Sunday, February 1, 2009

Narrative Space: Sleepless in Seattle




The concept of narrative space, coined by Stephen Heath remains so simple yet profound in terms of those who study film. At first glance one could deduce that this term, which clearly describes the space within a film in which a narrative is told. Mark Garret Cooper more eloquently states in his Narrative Spaces that the combining of narrative and space describes "cinema's unique contribution to modern representational form" (139). The intricacies however, come about once one focuses into a specific film and picks apart its "space". The narrative space within a film includes places, positions, movements, conditions, and vision. A perfect example of a film utilizing narrative space from the establishing shot to final scene is Sleepless in Seattle.

This particular film tells the story of how a lonely widower Sam Baldwin and a woman named Annie Reed are connected by the efforts of Sam's son Jonah, who broadcasts on the radio that he wants a new mom for himself and also to make is father happy again. Annie by chance happens to hear this radio show and feels an instant connection with Sam. It is there that the story begins of these two characters separated by thousands of miles of space come to find each other and the love that both had been missing.  To (quite bluntly) depict their physical distance from one another the director points out throughout the film each characters placement on the United States map. In order to more poignantly establish the continuum of the narrative spaces the director subdivides "that abstract, putatively empty space into concrete, bounded places in which narrative events occur" (Cooper, 139).

One must pay close attention to the structure and shots of the scenes in Sleepless in Seattle. Within those scenes the harsh feelings of distance are portrayed so well. Einstein said it well in his statement that "'the shot is by no means an element of montage. The shot is a montage cell'" (142). What Einstein meant by this is that "the contents of the frame provide their own principles of division, conflict, and articulation" in such a way that the setting, objects within the shot, character movements and gaze, all combine to create a specific meaning. The assertion of separation by numerous circumstances are most readily noticeable when the two characters view each other throughout the film. When sam first sees Annie, in a close slow motion shot in the airport, she is quickly immersed in the bustle of people people walking, until finally she is lost in the crowd. One of the most significant scenes that further illustrates their continuous separation by means of implying "relations of depth apart from perspectival codes" is the scene where the two first see each other across a highway (Cooper, 146). This scene shifts back and forth between Annie and Sam's perspectives. Their gazes towards one another are halted by the shots of oncoming traffic.
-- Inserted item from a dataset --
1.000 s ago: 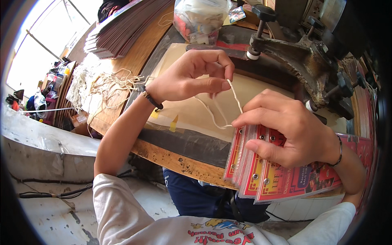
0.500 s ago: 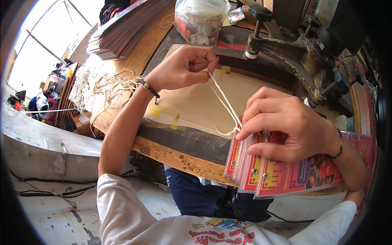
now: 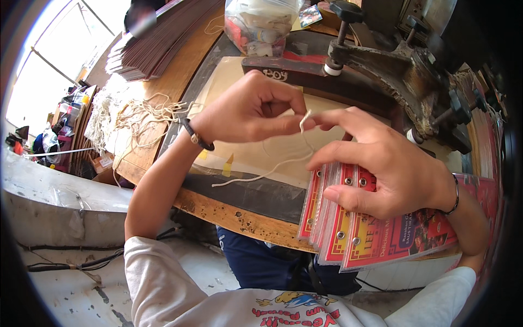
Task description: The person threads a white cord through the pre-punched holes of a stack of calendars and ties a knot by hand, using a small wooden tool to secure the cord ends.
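Note:
My left hand pinches a white cord between thumb and curled fingers, above the pale work board. My right hand rests over a stack of laminated red and yellow menus, its thumb on the top menu and middle finger at the upper corner. Its index finger reaches left and meets the cord at my left fingertips. A loose tail of the cord trails left across the board. Metal eyelets line the menus' edge. How the cord joins the stack's upper corner is hidden behind my right hand.
A pale sheet-covered board lies on the wooden table. Beyond my right hand stands a dark metal clamp-like machine. Loose cords lie at left, near a stack of panels. A filled plastic bag stands behind.
My left hand has moved slightly lower and right, and my right index finger has stretched out to it. The cord, taut between hand and menus before, now hangs slack with a tail lying leftward.

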The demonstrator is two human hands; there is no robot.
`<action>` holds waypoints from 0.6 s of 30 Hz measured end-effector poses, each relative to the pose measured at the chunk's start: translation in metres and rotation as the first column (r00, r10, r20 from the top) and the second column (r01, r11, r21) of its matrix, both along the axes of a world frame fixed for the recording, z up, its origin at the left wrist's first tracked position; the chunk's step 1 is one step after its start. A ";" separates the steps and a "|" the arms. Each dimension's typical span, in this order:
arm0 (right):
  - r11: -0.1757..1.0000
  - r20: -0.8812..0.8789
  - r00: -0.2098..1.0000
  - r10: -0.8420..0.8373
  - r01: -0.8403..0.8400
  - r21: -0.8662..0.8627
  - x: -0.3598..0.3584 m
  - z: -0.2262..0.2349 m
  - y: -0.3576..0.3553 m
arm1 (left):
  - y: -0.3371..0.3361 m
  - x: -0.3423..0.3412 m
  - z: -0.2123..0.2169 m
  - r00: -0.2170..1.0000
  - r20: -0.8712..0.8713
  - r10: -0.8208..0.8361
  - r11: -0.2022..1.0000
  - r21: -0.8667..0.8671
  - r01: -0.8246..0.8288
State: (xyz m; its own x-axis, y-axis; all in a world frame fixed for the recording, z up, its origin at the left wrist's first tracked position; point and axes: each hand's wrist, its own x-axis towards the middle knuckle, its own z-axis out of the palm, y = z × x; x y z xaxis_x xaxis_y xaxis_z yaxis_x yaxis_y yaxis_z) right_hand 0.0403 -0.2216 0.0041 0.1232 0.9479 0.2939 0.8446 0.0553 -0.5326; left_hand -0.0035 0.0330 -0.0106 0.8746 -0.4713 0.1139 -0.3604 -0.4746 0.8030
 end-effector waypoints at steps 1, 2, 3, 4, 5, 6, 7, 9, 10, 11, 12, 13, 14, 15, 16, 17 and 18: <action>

Both the rush of people in the airport, and the dangerous oncoming of traffic are actions within the film that intensify the prolonged disconnection between Sam and Annie. Their gaze here clearly becomes the key factor of the movie. This film utilizes the "character looks to establish a dialectic between form and content" (Cooper, 147). Therefore it is clear that their not articulated  feelings for one another will only become aware when the two are involved in a mutual gaze within an uninterrupted setting. This "utopian space" for lovers in Sleepless in Seattle happens to occur on top of the Empire State building. It is here that for the first time Sam and Annie are depicted in a space devoid of people and interruptions. This unique space provides the best setting for the characters to be involved in such an intense bond that their line of eyesight is hardly ever broken. It's "as if an invisible thread connects them and draws them together across the space" (Cooper,149). This narrative space is the perfect culmination of the film's story of lovers separated by immense distance, circumstances, and situations, finally uniting with one another.